La conséquence de cette “installation structurelle” d’une situation de déstructuration est que la production de cette situation devient fondamentalement négative, c’est-à-dire dissolvante au lieu d’être créatrice d’une matière unifiée et intégrée. La dissolution ainsi émise par l’ensemble affecte directement la politique des USA, et particulièrement ce qui prétend être encore une “diplomatie”, bien qu’il n’y ait plus que le nom à cet égard. Il s’agit d’un phénomène nouveau, qui marque une avancée de plus dans la dynamique d’effondrement du Système : le passage de la déstructuration, – celle-ci étant actée au niveau des producteurs du Système, – à la dissolution, dans le chef de la production du Système, – dans ce cas, la “diplomatie”, et la “politique” qui en est produite.
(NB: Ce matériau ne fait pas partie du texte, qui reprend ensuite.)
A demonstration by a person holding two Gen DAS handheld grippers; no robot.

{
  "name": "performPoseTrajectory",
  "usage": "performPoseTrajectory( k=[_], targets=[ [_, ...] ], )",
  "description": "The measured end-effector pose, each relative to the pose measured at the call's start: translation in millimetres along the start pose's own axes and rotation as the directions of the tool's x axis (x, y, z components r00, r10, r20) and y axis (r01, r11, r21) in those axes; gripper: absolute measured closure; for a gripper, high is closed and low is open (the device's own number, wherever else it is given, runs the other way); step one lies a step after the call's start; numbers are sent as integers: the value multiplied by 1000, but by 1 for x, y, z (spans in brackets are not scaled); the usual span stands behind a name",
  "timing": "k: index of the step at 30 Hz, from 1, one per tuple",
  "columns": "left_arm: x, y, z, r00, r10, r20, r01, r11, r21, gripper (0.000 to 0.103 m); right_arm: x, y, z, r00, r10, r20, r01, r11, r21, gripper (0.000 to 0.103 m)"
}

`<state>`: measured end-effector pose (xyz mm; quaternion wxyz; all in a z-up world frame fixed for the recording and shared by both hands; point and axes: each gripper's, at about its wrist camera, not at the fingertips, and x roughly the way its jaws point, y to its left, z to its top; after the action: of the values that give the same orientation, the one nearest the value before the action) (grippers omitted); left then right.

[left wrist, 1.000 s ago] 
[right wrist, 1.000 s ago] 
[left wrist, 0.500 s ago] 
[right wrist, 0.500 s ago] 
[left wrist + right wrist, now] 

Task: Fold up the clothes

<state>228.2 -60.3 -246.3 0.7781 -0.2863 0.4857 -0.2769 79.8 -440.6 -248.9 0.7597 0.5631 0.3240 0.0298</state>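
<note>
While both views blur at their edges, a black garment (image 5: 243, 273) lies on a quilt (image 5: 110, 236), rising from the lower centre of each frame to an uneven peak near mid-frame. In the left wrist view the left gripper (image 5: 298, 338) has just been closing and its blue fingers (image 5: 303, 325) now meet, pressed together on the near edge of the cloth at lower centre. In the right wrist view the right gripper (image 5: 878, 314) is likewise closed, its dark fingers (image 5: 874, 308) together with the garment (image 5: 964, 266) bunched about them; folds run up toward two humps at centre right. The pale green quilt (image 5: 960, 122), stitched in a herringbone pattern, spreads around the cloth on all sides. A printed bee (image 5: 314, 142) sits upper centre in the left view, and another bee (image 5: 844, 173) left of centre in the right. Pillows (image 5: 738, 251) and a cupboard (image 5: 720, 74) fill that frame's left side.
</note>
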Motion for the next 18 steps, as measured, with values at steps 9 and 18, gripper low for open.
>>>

Il s’agit sans aucun doute, ce passage de la déstructuration à la dissolution, ou, plutôt, cette addition de la dissolution au fait de la déstructuration, d’une évolution parallèle à celle du pouvoir washingtonien, lui-même tel qu’on l’a vu à l’œuvre lors des négociation sur la dette. Il y a donc au moins une unité d’évolution ; toutes les formes de pouvoir à Washington marchent au même rythme ; nous sommes passés de la situation de l’établissement de la déstructuration, – que nous conservons bien précieusement une fois ce résultat atteint, cela va de soi, – à une dynamique de production de la dissolution par cette situation. La Chine, en accueillant Joe Biden et en rêvant à Confucius, est en train d’expérimenter cela.